1) What wash trading actually is (and why it works on you)
Wash trading is when someone buys and sells the same asset (or token pair) in a way that creates the illusion of activity and demand — without taking real directional risk. In TradFi it’s illegal in a lot of places. In crypto it’s… “Tuesday.”
Why do it?
- To climb leaderboards. If your token ranks higher by volume, you get eyeballs. Eyeballs become liquidity. Liquidity becomes exit liquidity.
- To bait retail. Humans chase motion. A “dead” chart is scary; a chart with constant prints feels safe.
- To manufacture social proof. Fake volume is basically fake followers, but with your money attached.
DEX wash trading is different from CEX wash trading
On a centralized exchange, wash trading is often “internal” (market makers, bots, fee games). On a DEX, it’s on-chain, which means it costs gas — but also means you can actually see patterns if you know what to look for.
Chainalysis calls out a key challenge: MEV bots and arbitrage can look like wash trading because they also buy and sell fast. So you want heuristics that focus on “trades that don’t seek profit,” not just “fast trades.”

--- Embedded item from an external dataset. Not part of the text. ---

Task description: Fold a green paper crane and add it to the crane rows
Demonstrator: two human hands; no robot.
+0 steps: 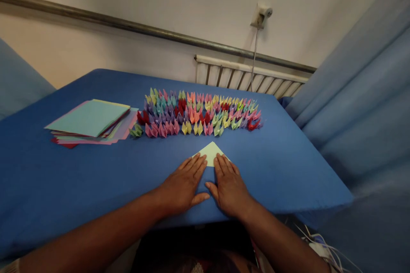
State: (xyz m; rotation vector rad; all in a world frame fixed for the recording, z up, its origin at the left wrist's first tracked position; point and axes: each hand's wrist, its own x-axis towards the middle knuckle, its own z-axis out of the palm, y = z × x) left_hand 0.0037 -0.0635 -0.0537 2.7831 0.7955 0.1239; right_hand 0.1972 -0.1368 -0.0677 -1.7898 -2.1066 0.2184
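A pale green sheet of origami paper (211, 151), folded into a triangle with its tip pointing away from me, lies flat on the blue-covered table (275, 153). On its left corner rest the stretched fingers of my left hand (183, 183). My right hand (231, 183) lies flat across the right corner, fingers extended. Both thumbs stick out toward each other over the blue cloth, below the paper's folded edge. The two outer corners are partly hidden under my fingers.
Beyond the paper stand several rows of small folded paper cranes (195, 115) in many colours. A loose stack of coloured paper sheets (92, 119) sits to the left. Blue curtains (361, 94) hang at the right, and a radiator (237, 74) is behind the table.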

2) The 2026 meta: why fake volume is everywhere again
We’re in a weird era where:
- It’s easier than ever to launch a token.
- It’s cheaper than ever to spin up bots.
- And the culture rewards “attention” more than “fundamentals.”
Chainalysis reports that in 2024, over 2 million tokens were launched, and only a small fraction were actively traded within 30 days. That’s not “innovation.” That’s spam with a ticker.
Wash trading is often the pre-game to a pump-and-dump
Chainalysis found that about 3.59% of launched tokens in 2024 displayed on-chain patterns that may be linked to pump-and-dump schemes. The classic flow is:
- Launch token / seed liquidity.
- Start the hype engine.
- Use wash trading to inflate volume (and sometimes price).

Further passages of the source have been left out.